WORK INSTRUCTION. Here is the listing. Print it exactly.

SOURCE DATA.
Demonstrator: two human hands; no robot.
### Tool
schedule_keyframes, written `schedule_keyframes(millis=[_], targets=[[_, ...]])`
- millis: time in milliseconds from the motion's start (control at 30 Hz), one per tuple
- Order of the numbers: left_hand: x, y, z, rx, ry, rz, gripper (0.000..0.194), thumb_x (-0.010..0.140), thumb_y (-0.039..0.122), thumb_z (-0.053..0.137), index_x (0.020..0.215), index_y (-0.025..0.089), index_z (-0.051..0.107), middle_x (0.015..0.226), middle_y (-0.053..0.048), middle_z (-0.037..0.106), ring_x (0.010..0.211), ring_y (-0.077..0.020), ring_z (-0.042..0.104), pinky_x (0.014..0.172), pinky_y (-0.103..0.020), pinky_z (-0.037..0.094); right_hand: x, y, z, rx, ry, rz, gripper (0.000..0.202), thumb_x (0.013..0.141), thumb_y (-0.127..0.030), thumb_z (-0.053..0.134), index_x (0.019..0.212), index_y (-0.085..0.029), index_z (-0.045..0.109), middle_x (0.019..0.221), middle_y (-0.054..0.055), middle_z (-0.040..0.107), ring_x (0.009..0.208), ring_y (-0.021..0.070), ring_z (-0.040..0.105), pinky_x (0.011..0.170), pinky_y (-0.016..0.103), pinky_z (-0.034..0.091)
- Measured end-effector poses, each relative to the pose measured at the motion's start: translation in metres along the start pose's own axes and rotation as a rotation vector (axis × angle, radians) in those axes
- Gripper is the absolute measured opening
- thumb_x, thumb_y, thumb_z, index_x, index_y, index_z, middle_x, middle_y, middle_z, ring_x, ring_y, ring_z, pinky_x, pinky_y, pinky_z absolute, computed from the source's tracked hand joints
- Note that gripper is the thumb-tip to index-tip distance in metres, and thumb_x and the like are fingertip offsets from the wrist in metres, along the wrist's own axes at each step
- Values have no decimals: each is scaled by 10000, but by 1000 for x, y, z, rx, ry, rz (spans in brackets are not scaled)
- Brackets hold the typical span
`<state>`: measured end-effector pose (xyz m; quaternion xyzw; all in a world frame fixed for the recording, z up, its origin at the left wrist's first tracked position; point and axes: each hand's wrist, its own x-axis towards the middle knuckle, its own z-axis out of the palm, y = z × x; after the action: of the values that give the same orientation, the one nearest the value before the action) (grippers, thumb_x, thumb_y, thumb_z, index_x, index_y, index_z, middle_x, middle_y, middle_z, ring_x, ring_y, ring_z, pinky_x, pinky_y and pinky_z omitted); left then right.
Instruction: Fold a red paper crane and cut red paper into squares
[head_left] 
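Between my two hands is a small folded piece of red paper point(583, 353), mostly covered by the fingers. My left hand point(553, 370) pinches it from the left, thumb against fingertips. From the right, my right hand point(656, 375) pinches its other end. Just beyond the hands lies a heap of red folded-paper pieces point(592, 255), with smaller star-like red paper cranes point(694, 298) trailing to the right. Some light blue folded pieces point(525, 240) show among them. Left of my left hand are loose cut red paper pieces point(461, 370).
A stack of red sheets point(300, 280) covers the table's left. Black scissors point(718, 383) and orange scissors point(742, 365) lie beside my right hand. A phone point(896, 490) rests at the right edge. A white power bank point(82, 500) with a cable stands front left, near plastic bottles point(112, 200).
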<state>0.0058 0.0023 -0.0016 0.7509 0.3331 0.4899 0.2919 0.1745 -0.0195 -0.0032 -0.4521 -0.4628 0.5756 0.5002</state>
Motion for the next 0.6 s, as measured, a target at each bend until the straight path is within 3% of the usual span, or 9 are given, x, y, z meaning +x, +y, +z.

EXERCISE RESULT.
Demonstrator: two human hands; no robot.
### Tool
schedule_keyframes, written `schedule_keyframes(millis=[_], targets=[[_, ...]])`
- millis: time in milliseconds from the motion's start (control at 30 Hz), one per tuple
- Order of the numbers: left_hand: x, y, z, rx, ry, rz, gripper (0.000..0.194), thumb_x (-0.010..0.140), thumb_y (-0.039..0.122), thumb_z (-0.053..0.137), index_x (0.020..0.215), index_y (-0.025..0.089), index_z (-0.051..0.107), middle_x (0.015..0.226), middle_y (-0.053..0.048), middle_z (-0.037..0.106), ring_x (0.010..0.211), ring_y (-0.077..0.020), ring_z (-0.042..0.104), pinky_x (0.014..0.172), pinky_y (-0.103..0.020), pinky_z (-0.037..0.094); right_hand: x, y, z, rx, ry, rz, gripper (0.000..0.202), thumb_x (0.013..0.141), thumb_y (-0.127..0.030), thumb_z (-0.053..0.134), index_x (0.019..0.212), index_y (-0.085..0.029), index_z (-0.045..0.109), middle_x (0.019..0.221), middle_y (-0.054..0.055), middle_z (-0.040..0.107), ring_x (0.009..0.208), ring_y (-0.021..0.070), ring_z (-0.040..0.105), pinky_x (0.011..0.170), pinky_y (-0.016..0.103), pinky_z (-0.034..0.091)
- Measured end-effector poses, each relative to the pose measured at the motion's start: translation in metres along the start pose's own axes and rotation as a rotation vector (axis × angle, radians) in those axes
- Gripper is the absolute measured opening
- thumb_x, thumb_y, thumb_z, index_x, index_y, index_z, middle_x, middle_y, middle_z, ring_x, ring_y, ring_z, pinky_x, pinky_y, pinky_z absolute, computed from the source's tracked hand joints
- Note that gripper is the thumb-tip to index-tip distance in metres, and thumb_x and the like are fingertip offsets from the wrist in metres, along the wrist's own axes at each step
- Values have no decimals: each is scaled by 10000, but by 1000 for x, y, z, rx, ry, rz (spans in brackets are not scaled)
- Brackets hold the typical span
`<state>`: measured end-effector pose (xyz m; quaternion xyzw; all in a world frame fixed for the recording, z up, its origin at the left wrist's first tracked position; point and axes: each hand's wrist, its own x-axis towards the middle knuckle, its own z-axis out of the palm, y = z × x; after the action: of the values that give the same orientation, the one nearest the value before the action) (grippers, thumb_x, thumb_y, thumb_z, index_x, index_y, index_z, middle_x, middle_y, middle_z, ring_x, ring_y, ring_z, pinky_x, pinky_y and pinky_z omitted); left then right.
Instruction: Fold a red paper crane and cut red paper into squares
[head_left] 
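Between my two hands is a small folded piece of red paper point(583, 353), mostly covered by the fingers. My left hand point(553, 370) pinches it from the left, thumb against fingertips. From the right, my right hand point(656, 375) pinches its other end. Just beyond the hands lies a heap of red folded-paper pieces point(592, 255), with smaller star-like red paper cranes point(694, 298) trailing to the right. Some light blue folded pieces point(525, 240) show among them. Left of my left hand are loose cut red paper pieces point(461, 370).
A stack of red sheets point(300, 280) covers the table's left. Black scissors point(718, 383) and orange scissors point(742, 365) lie beside my right hand. A phone point(896, 490) rests at the right edge. A white power bank point(82, 500) with a cable stands front left, near plastic bottles point(112, 200).
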<state>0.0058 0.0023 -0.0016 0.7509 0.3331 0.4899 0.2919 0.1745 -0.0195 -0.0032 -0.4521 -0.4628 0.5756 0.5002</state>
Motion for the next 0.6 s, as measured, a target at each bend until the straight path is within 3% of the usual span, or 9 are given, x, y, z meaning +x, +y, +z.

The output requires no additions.